» BRIEF: In the records below, find the lines that include "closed" and copy each.

Collected data:
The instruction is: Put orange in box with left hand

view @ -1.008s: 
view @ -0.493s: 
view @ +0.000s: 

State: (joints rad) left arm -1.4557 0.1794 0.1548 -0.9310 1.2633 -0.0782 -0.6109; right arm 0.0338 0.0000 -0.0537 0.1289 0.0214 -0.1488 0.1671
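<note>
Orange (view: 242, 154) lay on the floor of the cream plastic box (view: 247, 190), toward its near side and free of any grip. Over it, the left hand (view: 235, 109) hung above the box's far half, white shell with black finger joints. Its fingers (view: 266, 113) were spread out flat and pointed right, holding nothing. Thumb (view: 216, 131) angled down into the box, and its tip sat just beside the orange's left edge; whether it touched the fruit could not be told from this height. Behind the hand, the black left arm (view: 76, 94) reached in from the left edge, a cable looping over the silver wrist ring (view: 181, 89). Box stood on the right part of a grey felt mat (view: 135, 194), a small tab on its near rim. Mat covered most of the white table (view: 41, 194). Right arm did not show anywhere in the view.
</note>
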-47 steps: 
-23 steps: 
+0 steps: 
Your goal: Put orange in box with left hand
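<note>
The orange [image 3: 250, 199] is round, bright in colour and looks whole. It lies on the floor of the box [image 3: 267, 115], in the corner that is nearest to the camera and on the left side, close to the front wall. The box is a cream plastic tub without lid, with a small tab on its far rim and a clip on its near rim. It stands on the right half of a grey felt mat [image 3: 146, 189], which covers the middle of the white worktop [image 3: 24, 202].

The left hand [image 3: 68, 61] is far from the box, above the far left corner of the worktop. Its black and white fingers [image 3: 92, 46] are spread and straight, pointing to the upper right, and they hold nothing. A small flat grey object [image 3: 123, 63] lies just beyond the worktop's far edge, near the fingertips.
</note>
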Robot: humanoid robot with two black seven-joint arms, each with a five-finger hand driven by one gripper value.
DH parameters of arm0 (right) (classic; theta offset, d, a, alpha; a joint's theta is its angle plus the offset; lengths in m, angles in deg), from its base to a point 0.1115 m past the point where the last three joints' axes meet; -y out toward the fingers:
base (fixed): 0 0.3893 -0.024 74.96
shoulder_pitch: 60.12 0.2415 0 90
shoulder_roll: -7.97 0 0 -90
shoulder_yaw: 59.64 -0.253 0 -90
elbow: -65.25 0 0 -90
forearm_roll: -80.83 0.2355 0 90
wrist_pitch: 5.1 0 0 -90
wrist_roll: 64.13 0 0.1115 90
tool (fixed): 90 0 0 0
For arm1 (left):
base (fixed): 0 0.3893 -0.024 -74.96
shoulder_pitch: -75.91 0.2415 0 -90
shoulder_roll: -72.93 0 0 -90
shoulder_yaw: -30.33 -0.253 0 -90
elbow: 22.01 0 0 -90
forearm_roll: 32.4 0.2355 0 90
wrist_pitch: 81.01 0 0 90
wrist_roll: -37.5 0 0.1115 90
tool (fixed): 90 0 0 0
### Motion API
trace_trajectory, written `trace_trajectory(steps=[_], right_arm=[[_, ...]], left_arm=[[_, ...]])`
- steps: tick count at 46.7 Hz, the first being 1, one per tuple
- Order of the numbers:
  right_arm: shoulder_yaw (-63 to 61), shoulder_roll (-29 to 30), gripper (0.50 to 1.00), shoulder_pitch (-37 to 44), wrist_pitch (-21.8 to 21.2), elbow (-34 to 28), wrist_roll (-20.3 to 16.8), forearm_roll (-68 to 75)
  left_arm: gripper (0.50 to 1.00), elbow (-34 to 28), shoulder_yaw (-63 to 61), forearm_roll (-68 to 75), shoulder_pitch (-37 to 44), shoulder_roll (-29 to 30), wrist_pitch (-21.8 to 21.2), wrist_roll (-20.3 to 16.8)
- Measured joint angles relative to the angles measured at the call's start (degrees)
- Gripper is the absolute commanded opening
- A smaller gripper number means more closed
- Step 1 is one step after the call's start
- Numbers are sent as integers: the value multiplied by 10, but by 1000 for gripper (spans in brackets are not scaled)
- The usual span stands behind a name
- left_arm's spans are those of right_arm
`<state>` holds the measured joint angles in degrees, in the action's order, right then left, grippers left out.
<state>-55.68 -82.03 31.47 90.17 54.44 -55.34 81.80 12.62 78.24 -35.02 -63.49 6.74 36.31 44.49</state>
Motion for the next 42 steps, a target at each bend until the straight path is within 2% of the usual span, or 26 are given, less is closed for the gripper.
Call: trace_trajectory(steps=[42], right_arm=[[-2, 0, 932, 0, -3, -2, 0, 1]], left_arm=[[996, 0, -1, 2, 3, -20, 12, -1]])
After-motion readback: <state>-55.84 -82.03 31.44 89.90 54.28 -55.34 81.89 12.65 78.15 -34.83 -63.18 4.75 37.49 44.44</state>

» EXERCISE OUTPUT:
- A smaller gripper number means more closed
Motion for the next 42 steps, a target at each bend until the straight path is within 2% of the usual span, or 26 are given, less is closed for the gripper.

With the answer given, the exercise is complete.